* [Directions]
For the entries below, print exactly the lines between the line holding "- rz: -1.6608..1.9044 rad" and the line holding "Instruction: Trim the", inclusive, and nothing else.

* [Data excerpts]
=== Begin Enclosure ===

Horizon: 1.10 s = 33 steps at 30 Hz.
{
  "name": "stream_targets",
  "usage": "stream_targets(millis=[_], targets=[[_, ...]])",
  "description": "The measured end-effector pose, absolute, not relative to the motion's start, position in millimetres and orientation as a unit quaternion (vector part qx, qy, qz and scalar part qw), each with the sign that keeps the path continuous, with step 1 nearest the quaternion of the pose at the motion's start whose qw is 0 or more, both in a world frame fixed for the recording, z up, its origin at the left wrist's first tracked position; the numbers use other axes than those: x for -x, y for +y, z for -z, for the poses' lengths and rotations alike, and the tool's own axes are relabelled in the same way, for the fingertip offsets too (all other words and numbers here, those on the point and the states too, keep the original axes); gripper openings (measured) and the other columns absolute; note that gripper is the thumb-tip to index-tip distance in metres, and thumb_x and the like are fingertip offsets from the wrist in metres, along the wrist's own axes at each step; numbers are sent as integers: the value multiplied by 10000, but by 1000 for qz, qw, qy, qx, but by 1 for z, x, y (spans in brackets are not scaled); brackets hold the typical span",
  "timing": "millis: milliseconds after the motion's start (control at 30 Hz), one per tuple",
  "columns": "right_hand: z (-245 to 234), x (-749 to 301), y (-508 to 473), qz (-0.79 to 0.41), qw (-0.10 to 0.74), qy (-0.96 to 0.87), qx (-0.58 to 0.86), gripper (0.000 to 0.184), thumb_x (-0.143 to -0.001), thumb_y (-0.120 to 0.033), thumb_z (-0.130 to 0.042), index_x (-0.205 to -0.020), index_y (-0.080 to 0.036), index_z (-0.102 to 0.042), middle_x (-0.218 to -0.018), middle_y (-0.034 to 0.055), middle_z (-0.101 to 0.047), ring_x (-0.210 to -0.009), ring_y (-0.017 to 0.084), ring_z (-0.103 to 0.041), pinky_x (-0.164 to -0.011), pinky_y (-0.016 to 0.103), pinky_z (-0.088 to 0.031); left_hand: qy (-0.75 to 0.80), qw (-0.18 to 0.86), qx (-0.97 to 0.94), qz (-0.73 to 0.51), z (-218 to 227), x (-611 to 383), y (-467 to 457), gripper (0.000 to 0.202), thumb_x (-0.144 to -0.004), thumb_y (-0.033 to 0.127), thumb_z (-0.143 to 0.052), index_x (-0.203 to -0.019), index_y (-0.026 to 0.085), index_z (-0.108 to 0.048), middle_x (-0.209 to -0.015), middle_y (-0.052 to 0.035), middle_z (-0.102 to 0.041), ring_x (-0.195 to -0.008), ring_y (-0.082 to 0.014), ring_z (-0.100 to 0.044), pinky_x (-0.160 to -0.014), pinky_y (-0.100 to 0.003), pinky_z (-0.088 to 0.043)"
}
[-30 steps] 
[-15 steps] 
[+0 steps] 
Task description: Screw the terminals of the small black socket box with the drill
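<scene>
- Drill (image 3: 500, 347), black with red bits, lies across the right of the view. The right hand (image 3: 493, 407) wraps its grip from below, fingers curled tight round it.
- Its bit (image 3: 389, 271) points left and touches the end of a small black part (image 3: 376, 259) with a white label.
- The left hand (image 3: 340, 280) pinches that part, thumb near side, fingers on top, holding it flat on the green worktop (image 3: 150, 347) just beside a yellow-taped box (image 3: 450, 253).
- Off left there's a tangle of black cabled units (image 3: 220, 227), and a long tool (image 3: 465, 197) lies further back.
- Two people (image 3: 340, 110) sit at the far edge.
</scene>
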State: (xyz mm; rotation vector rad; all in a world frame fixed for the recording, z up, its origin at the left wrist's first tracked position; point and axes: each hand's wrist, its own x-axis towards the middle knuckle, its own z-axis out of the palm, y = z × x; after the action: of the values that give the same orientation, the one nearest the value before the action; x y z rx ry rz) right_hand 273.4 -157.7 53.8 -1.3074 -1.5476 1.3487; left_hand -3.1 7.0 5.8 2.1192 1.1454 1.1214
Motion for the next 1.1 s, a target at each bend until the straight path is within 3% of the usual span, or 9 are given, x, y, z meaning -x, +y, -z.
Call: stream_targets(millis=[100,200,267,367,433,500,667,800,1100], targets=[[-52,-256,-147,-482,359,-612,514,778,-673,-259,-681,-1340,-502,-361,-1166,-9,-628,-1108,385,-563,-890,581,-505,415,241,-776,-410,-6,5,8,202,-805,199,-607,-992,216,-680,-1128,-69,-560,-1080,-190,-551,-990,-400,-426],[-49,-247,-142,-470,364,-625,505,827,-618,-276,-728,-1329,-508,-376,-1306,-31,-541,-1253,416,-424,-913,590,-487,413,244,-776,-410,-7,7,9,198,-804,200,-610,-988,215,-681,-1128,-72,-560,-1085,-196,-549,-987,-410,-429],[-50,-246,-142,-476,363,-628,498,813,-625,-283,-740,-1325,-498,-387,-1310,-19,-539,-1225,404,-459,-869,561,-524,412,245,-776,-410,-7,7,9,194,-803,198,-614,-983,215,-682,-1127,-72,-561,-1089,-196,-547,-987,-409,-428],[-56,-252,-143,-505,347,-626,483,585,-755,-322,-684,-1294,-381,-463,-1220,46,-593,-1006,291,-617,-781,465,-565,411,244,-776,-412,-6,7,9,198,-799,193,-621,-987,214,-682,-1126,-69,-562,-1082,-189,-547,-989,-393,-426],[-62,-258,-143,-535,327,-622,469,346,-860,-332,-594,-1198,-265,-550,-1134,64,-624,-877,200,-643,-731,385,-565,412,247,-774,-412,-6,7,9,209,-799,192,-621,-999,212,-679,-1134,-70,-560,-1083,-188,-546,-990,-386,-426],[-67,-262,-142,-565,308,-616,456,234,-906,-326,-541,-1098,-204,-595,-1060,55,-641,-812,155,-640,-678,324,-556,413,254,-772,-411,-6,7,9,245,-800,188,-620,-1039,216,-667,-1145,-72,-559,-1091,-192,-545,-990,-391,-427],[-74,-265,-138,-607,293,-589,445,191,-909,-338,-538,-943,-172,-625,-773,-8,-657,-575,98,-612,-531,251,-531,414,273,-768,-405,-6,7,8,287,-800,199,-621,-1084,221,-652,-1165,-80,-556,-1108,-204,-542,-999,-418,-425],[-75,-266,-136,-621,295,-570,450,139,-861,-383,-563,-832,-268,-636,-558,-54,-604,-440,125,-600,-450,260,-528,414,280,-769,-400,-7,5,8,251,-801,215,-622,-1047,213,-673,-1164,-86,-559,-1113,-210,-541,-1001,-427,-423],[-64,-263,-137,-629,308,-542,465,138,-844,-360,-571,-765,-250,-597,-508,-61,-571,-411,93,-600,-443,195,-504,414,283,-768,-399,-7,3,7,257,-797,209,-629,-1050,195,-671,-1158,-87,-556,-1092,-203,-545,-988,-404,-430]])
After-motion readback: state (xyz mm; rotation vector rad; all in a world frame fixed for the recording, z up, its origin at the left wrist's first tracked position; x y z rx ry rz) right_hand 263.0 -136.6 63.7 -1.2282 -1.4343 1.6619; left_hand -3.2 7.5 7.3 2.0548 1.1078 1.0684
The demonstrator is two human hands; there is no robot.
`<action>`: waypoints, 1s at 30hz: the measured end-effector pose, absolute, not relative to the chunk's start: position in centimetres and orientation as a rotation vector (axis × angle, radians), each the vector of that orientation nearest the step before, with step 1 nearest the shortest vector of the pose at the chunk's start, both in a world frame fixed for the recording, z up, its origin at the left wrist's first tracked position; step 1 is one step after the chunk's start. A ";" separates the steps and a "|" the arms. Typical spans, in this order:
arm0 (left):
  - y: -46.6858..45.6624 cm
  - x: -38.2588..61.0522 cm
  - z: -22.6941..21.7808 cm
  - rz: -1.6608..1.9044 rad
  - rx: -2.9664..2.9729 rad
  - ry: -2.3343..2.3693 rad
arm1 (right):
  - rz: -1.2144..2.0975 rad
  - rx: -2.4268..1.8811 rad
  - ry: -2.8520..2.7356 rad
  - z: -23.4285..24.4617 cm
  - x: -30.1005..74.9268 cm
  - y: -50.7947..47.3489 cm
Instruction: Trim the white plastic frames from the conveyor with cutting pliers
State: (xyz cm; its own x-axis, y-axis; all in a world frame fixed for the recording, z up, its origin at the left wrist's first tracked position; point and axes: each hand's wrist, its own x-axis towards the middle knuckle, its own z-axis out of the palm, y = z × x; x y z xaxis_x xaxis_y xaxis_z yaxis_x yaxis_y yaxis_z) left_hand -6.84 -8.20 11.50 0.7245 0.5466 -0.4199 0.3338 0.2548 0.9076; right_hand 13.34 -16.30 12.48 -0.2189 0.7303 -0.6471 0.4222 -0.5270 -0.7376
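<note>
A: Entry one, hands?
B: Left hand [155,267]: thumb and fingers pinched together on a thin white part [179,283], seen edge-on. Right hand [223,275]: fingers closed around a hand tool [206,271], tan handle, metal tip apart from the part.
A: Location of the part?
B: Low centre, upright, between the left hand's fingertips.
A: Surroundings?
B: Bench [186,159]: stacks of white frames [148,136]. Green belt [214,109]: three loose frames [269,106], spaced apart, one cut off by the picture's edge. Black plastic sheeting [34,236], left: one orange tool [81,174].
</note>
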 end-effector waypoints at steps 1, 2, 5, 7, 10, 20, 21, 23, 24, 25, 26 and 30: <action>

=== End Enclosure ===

* [Result of the task]
  - rz: -1.6608..1.9044 rad
  - rx: -2.9664..2.9729 rad
  - ry: -2.3343..2.3693 rad
arm1 (right):
  - rz: -1.2144..2.0975 rad
  - rx: -2.4268..1.8811 rad
  - ry: -2.8520..2.7356 rad
  - z: -23.4285..24.4617 cm
  - x: -30.1005..74.9268 cm
  - y: -50.7947..47.3489 cm
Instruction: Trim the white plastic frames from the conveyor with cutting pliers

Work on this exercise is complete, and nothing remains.